Exact copy, pictures excluded: write out every line below.
============================================================
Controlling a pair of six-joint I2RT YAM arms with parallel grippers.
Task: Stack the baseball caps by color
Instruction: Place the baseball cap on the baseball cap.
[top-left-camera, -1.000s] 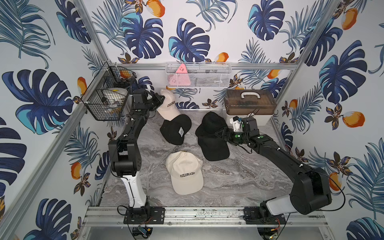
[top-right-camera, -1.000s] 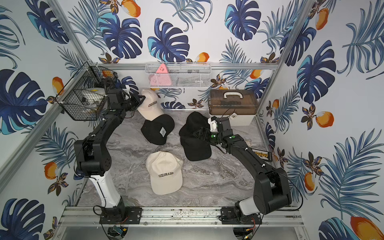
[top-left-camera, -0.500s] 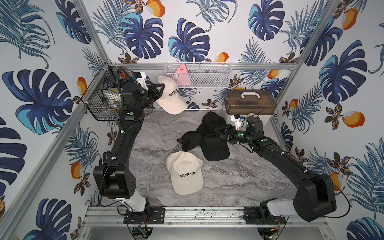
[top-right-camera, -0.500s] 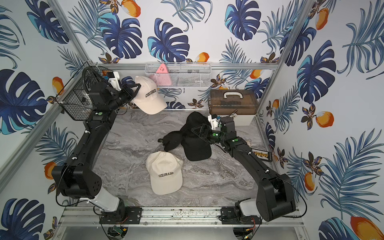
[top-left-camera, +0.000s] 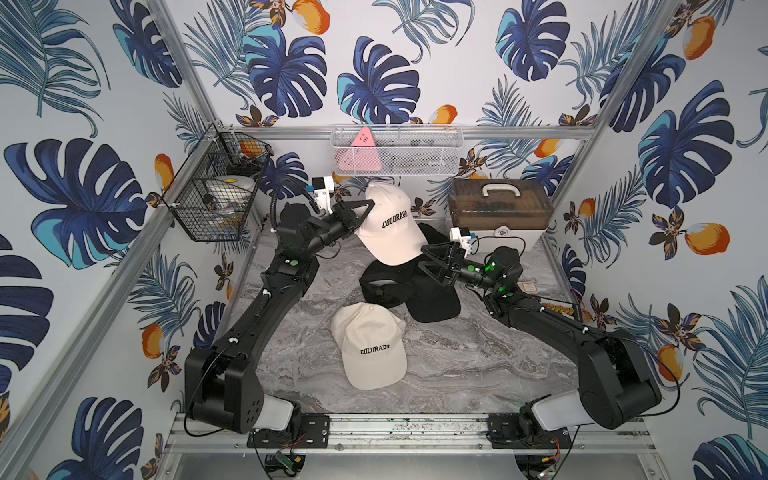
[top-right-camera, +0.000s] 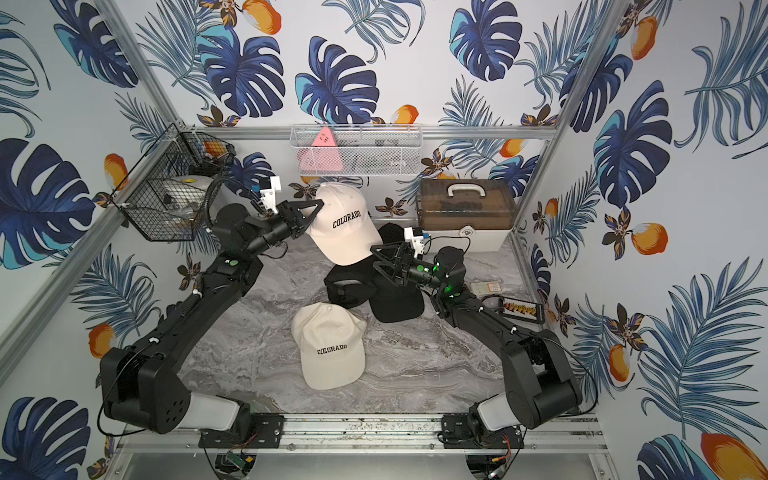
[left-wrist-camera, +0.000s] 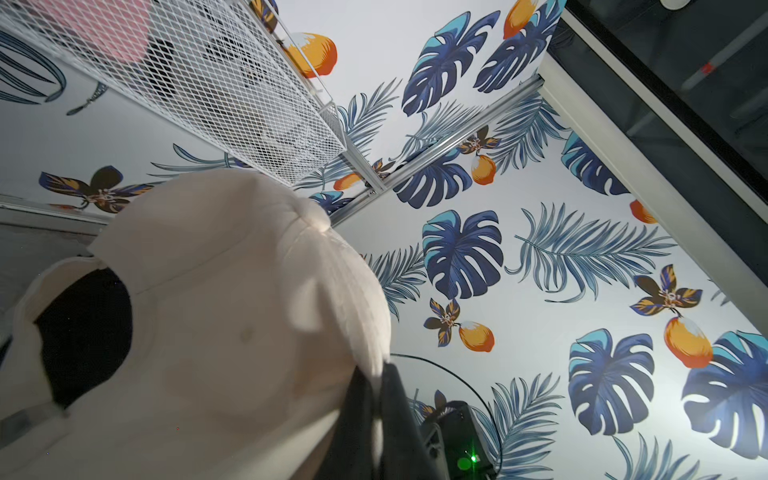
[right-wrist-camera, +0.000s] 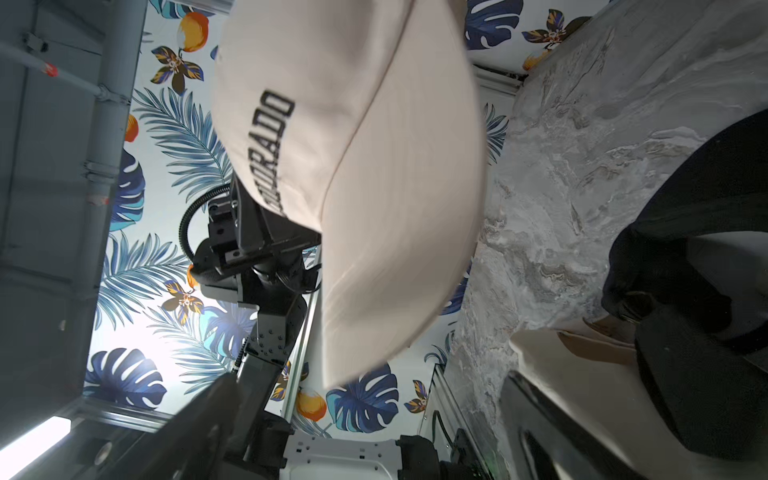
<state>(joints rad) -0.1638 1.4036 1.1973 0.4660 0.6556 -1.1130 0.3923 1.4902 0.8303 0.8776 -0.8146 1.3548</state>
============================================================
RESPONSE AREA:
Controlling a pair of six-joint I2RT YAM arms with parallel grippers.
Task: Stack the baseball caps by color
Instruction: Place the baseball cap on the baseball cap.
[top-left-camera, -1.000s] 
[top-right-camera, -1.000s] 
[top-left-camera, -0.500s] 
[top-right-camera, -0.500s] 
[top-left-camera, +0.000s] 
[top-right-camera, +0.000s] 
[left-wrist-camera, +0.000s] 
[right-wrist-camera, +0.000s] 
<state>(joints rad) -0.1638 1.4036 1.1973 0.4660 0.6556 -1.1130 0.3923 1.4902 0.8303 0.8776 -0.8146 1.3548</state>

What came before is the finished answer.